Kissinger on Morality

The following is an excerpt from a letter that Henry Kissinger, former Secretary of State, wrote to the relatives of a boy who survived the Holocaust.

I feel it necessary to write to you because I think a completely erroneous picture exists in the States of the former inmates of the concentration camps.  Concentration camps were not only mills of death, they were also testing grounds.  Here men persisted and, in a sense, fought for survival with the stake always nothing less than ones life.  With the slightest slip, a fatal error.  Such was the filth, the compulsion, the debasement, that a person had to be possessed of extraordinary powers, of physic and of will, to even want to survive.  The intellectuals, the idealists, the men of high morals, had no chance.  Having once made up ones mind to survive, it was a necessity to follow through with a singleness of purpose, inconceivable to you sheltered people in the States.  Such singleness of purpose broached no stopping in front of accepted sets of values.  It had to disregard ordinary standards of morality.  One could only survive through lies, tricks, by somehow acquiring food to fill ones belly.  The weak, the old, had no chance.  And so liberation came.  The survivors were not within the ordinary pale of human events anymore.  They had learned that that looking back was sorrow, that sorrow was weakness, and weakness synonymous with death.  they knew that having survived the camp, surviving the liberation was no problem.
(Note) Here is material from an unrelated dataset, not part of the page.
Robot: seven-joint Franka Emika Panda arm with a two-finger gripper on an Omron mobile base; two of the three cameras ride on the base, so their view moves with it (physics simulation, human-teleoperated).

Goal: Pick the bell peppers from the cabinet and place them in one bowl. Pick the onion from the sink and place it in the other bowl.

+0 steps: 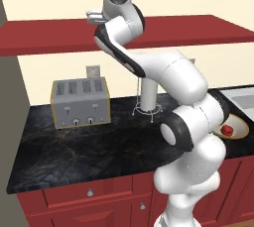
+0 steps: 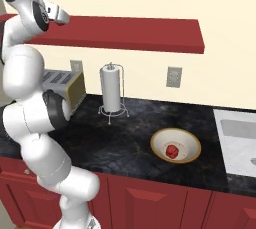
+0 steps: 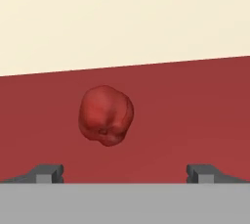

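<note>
- A bell pepper (image 3: 106, 115), dark red and lumpy, rests on the flat red surface of the cabinet (image 3: 195, 115), with the cream wall behind it.
- In the hand view the gripper (image 3: 125, 174) is aimed at that pepper; the fingertips (image 3: 46, 173) stand wide apart, released, with nothing between them. The pepper lies ahead of them, nearer the one on the view's left, and does not touch either.
- In the left base view the hand (image 1: 94, 18) is up at the level of the cabinet (image 1: 198, 30), the arm folded upward from the base.
- The other bell pepper (image 2: 171, 151) sits inside the pale tan bowl (image 2: 192, 145), which stands on the dark stone counter (image 2: 125, 133) below the cabinet's right end.
- The sink (image 2: 237, 143) lies just beside the bowl, further out past the cabinet's right end.
- A paper towel roll on a wire stand (image 2: 111, 89) stands on the counter under the middle of the cabinet, against the wall.
- A grey toaster (image 1: 80, 103) sits on the counter under the cabinet's left part, well apart from the bowl.
- Red base cabinets with knobs (image 1: 89, 194) run under the counter.
</note>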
So they applied themselves to the peace with the same singleness of purpose, and sometimes with the same disregard of accepted standards as they had learned in the camp.  Above all, they wanted no pity.  Pity made them uncomfortable, jumpy.  You would make a terrible mistake if you were to expect a broken boy.  Helmut is a man.  He has seen more than most people in a lifetime.

Kissinger’s letter plays on a theme that recurs throughout his career: the tension that exists, at least in his view, between morality and realism.  Survival sometimes required a disregard for for moral standards that was inconceivable for those who had led sheltered lives.  Isaacson notes that “Kissinger contrasted the cold realist, who survives, with the men of high morals who, in brutal situations, have no chance.”   Kissinger describes the world in stark terms, “Life is suffering, birth involves death, transitoriness is the fate of existence. How can it be overcome?  Only through the personal awareness and inward conviction that we each have of our own freedom”, Kissinger concludes.  Having observed that, “the generation of Buchenwald and the Siberian labor camps cannot talk with the same optimism as its fathers,” Kissinger proclaimed his new historical creed,  “The experience of freedom allows us to rise above the suffering of the past and the frustrations of history.”

Kissinger took the lessons he learned from Buchenwald and applied them to the political realm.  Freedom is the power to defend ones own self-interests.

Both [Nixon and Kissenger] were practitioners of real politik, that blend of cold realism and power orientated statecraft that tended to be, to use Kissengers description of Bismark, unencumbered by moral scruples.  They believed, as Kissinger had once written of his 19th century subjects, that foreign policy had to be based, not upon sentiment, but on an assessment of strength.  In a conversation with Golda Meir, Nixon once twisted the golden rule into a power game, telling her, my rule in international affairs is, “Do unto others as they would do unto you” to which Kissenger interjected, “plus 10%”.  Honorable men were often ridiculed by Nixon as prissy and weak.  He preferred those who could be brutal, from Patton, to Conelly, to Colson.  A willingness to talk tough and applaud ruthlessness was the best way to become Nixon’s co-conspirator against a hostile world.

In contrast, Christianity teaches that strength is found in sacrifice, not grasping after life.  Freedom is found in exerting our will to do what is right, not what is in our self interest.  This does not make the dilemmas of ruling a nation any less, but it provides a different framework for decision making; one that is rooted in humility and the fear of God.  Is this idealistic rubbish?

The cold hard reality is that we cannot know what is in our own interest.  It must have seemed like it was in our interest to sign a comprehensive trade deal with China, to make Saudi Arabia our main ally in the Middle East, and shovel billions at our bankrupt financial sector.  What if we had tried to what was right instead?